Set to FALSE to deactivate messages

Value

depending on specified options, this function can return

  • default: A vector of global p-values

  • global_only = FALSE: a data.frame with p-values for all variables plus the global

  • return_raw = TRUE: list of cox.zph objects

Author(s)

J. Peter Marquardt

Examples

data <- data.frame(time = 101:200, status = rep(c(0,1), 50), pred = rep(c(1:9, NA), 10))
imputed_data <- mice::mice(data)
cox_mod <- Hmisc::fit.mult.impute(survival::Surv(time, status) ~ pred,
fitter = rms::cph, xtrans = imputed_data)
cox.zph.mids(cox_mod, imputed_data)

Deconstruct formula

Description

Deconstruct a formula object into strings of its components. Predictors are split by '+', so interaction terms will be returned as a single string.

Usage

deconstruct_formula(formula)

Arguments

formula

formula object for use in statistical models.

Value

a named list with fields:

  • outcome (character)

  • predictors (vector of characters)

  • censor_event (character) (optional) censor event, only for formulas including a Surv() object

Author(s)

J. Peter Marquardt

Examples

deconstruct_formula(stats::as.formula("outcome ~ predictor1 + predictor2 + predictor3"))
deconstruct_formula(stats::as.formula("Surv(outcome, censor_event) ~ predictor"))
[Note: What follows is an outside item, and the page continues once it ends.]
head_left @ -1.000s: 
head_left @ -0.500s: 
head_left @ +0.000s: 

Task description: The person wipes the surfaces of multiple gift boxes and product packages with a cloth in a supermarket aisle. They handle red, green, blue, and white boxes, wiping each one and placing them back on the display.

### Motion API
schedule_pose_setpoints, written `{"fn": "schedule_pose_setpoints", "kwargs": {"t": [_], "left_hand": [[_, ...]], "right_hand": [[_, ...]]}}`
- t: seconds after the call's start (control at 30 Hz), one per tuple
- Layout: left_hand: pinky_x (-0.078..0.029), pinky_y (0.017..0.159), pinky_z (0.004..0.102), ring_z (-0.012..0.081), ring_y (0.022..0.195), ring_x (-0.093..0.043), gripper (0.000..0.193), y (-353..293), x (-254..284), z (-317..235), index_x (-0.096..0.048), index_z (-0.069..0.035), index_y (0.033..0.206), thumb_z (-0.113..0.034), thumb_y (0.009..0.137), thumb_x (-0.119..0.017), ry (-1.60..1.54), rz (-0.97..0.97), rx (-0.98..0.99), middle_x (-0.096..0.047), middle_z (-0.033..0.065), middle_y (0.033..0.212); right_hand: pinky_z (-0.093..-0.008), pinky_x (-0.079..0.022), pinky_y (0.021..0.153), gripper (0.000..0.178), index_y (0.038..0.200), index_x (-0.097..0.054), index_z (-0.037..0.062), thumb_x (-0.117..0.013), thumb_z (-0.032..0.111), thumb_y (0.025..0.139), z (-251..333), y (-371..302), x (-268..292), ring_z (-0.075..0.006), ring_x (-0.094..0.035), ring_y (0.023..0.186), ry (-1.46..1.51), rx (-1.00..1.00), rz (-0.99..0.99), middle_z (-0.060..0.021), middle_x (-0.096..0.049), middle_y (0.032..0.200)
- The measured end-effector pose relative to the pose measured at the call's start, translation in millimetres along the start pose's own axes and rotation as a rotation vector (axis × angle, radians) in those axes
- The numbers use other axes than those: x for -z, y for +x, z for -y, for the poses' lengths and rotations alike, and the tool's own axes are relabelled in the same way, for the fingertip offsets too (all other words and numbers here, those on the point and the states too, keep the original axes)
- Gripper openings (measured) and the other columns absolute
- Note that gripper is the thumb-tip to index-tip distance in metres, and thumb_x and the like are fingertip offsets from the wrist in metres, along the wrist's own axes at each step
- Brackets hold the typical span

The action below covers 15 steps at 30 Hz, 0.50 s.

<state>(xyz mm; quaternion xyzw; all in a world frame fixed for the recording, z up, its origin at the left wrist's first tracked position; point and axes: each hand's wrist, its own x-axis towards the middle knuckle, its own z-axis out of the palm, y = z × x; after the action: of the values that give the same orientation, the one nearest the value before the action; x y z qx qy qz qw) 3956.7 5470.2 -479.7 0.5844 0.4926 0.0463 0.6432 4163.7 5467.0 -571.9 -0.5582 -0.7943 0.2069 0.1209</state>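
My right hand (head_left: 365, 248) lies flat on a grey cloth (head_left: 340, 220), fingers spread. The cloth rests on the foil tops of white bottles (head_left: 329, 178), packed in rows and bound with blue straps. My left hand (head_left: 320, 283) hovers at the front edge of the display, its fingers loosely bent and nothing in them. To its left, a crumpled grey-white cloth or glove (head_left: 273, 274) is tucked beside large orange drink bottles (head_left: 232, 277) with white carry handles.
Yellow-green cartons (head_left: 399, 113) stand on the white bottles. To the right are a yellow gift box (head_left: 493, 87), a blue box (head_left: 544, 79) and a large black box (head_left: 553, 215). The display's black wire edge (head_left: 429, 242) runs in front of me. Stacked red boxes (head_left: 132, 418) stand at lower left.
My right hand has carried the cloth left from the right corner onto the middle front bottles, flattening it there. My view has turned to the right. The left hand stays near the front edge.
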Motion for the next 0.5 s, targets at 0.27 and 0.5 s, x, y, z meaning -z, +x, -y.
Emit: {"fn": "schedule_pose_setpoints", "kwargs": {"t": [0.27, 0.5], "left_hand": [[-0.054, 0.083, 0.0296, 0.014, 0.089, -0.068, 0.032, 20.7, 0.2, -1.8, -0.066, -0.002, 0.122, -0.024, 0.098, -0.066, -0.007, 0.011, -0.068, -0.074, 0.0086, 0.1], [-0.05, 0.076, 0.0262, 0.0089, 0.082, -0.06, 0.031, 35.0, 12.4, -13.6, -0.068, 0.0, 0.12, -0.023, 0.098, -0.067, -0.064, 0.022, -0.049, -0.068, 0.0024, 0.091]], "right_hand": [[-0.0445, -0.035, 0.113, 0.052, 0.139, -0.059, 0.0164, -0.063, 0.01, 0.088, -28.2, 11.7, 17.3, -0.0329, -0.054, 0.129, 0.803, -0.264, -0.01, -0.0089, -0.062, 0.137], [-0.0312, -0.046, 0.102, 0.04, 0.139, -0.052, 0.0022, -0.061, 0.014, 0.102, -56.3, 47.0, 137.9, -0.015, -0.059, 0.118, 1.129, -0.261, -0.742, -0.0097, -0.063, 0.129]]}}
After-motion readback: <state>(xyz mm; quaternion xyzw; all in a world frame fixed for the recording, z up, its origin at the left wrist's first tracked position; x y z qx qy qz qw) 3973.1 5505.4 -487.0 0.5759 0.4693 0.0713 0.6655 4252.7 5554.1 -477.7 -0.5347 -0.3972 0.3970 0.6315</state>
Filter dataframe for nth entry

Description

Filter a dataframe for the nth entry of each subject in it. A typical use cases would be to filter a dataset for the first or last measurement of a subject.#'

Usage

filter_nth_entry(data, ID_column, entry_column, n = 1, reverse_order = FALSE)

Arguments

data

the data.frame to filter

ID_column

character column identifying subjects

entry_column

character column identifying order of entries. That column can by of types Date, numeric, or any other type suitable for order()

n

integer number of entry to keep after ordering

reverse_order

logical when TRUE sorts entries last to first before filtering

Value

data.frame with <= 1 entry per subject

Author(s)

J. Peter Marquardt

Examples

data <- data.frame(list(ID = rep(1:5, 3), encounter = rep(1:3, each=5), value = rep(4:6, each=5)))
filter_nth_entry(data, 'ID', 'encounter')
filter_nth_entry(data, 'ID', 'encounter', n = 2)
filter_nth_entry(data, 'ID', 'encounter', reverse_order = TRUE)
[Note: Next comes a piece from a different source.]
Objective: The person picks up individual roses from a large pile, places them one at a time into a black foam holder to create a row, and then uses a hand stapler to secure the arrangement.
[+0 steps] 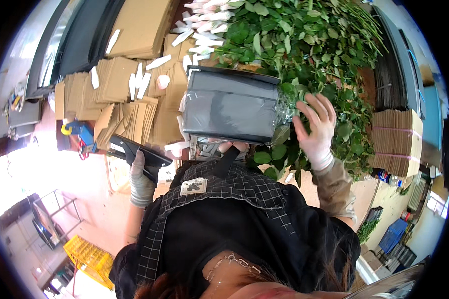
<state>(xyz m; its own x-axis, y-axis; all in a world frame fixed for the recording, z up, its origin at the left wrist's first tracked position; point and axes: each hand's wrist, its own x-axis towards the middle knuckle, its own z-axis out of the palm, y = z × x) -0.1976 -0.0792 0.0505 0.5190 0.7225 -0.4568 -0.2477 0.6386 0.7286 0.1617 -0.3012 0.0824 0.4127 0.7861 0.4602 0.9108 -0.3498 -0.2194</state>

Fit a model on multiply imputed data using only observations with non-missing outcome(s)

Description

This function is a wrapper for fitting models with Hmisc::fit.mult.impute() on a multiply imputed dataset generated with mice::mice(). Cases with a missing outcome in the original dataset are removed from the mids object by using the "subset" argument in Hmisc::fit.mult.impute().

Usage

fit_mult_impute_obs_outcome(mids, formula, fitter, ...)

Arguments

mids

a mids object, i.e. the imputed dataset.

formula

a formula that describes the model to be fit. The outcome (y variable) in the formula will be used to remove missing cases.

fitter

a modeling function (not in quotes) that is compatible with Hmisc::fit.mult.impute().

...

additional arguments to Hmisc::fit.mult.impute().

Value

mod a fit.mult.impute object.

Author(s)

Till D. Best

Examples

# create an imputed dataset
imputed_data <- mice::mice(airquality)

fit_mult_impute_obs_outcome(mids = imputed_data, formula = Ozone ~ Solar.R + Wind, fitter = glm)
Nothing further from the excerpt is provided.